Dia juga berharap, tetap istiqamah beribadah meski Ramadhan telah usai. Sebab, ibadah adalah jalan menuju ketenangan. Pribadinya menjadi lebih positif dan damai. Hati menjadi fokus untuk berbuat kebaikan. Menyebut asma Allah di kala senggang. Bertutur kata yang tidak menyakiti perasaan orang lain. Juga memasrahkan segala yang dimiliki untuk Allah semata.

Dian Ayu Lestari (24 tahun) merasakan, Ramadhan kali ini membuatnya menjadi lebih giat beribadah. Saat membaca Alquran, dia berupaya agar bisa memenuhi target khatam 30 juz pada Ramadhan kali ini. Caranya dengan menyelesaikan satu juz dalam sehari. Tak hanya itu, dia juga berupaya memahami makna firman Allah yang dinilainya inspiratif.

Dia sangat berharap bisa mendapatkan malam Lailatul Qadar: malam dengan ganjaran beribadah selama seribu bulan, yang di dalamnya Allah menurunkan malaikat dan ruh mereka yang sudah tiada.

Namun demikian, Dian mengaku masih harus membiasakan diri untuk giat beribadah, sebab masih belum stabil. Hari ini banyak beribadah, tapi malas pada hari yang akan datang. "Aku kan masih dalam tahap hijrah ya kadang kala memang belum stabil," kata Dian.

Dia ingin merasa lebih dekat dengan Allah SWT melalui kajian tauhid, yaitu pengajian yang mengupas persoalan akidah, terutama enam rukun iman yang wajib diyakini setiap Muslim. Dengan memahami hal tersebut, kemudian ditambah dengan amal ibadah yang konsisten, Dian meyakini akan lebih memahami hakikat berislam yang sesungguhnya.

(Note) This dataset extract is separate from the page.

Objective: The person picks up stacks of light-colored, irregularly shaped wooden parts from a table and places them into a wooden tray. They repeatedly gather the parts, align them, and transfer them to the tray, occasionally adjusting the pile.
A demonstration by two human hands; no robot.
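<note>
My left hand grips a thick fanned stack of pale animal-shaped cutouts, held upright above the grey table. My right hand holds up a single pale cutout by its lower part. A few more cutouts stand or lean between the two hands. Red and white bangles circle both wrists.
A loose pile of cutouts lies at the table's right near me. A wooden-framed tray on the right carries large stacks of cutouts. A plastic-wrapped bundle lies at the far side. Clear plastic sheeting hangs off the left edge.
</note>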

Berdasarkan pengalamannya, seseorang yang baru berhijrah, semangatnya akan menggebu-gebu. Namun, di pertengahan jalan, semangatnya mengendur. Sebabnya, dia mengalami kejenuhan dan tidak ada yang mengarahkan harus berbuat apa. 

Dian memahami ini sebagai proses yang harus ditempuh. Pada titik tertentu, orang yang berhijrah akan konsisten menjalankan tradisi beribadah. “Ada yang suka dengan banyak zikir, ada yang suka sedekah, ada yang suka puasa. Pilih salah satu yang bisa dilakukan rutin,” ujarnya.

Pendakwah Imam Shamsi Ali menjelaskan, hari-hari sepuluh terakhir Ramadhan disiapkan oleh Allah SWT untuk hamba-hamba yang merindukan pertemuan dengan-Nya. Pertemuan yang dimaksud, yaitu pertemuan batin sebelum pertemuan yang sesungguhnya di akhirat kelak. 

Pada hari-hari terakhir setelah melalui perjuangan dan komitmen kedekatan dengan Allah SWT, seorang hamba akan semakin merasakan kerinduan itu. Setelah melalui hari-hari perjuangan mengesampingkan godaan dunia, seorang hamba akan semakin bersinar jiwanya. Sinar itulah yang menjadi titik kerinduan kepada Allah SWT.

"Semoga, di hari-hari terakhir ini, hati kita semakin merasakan kerinduan itu. Kerinduan yang melahirkan ketenangan dalam langkah menuju ridha-Nya," kata Imam Shamsi Ali.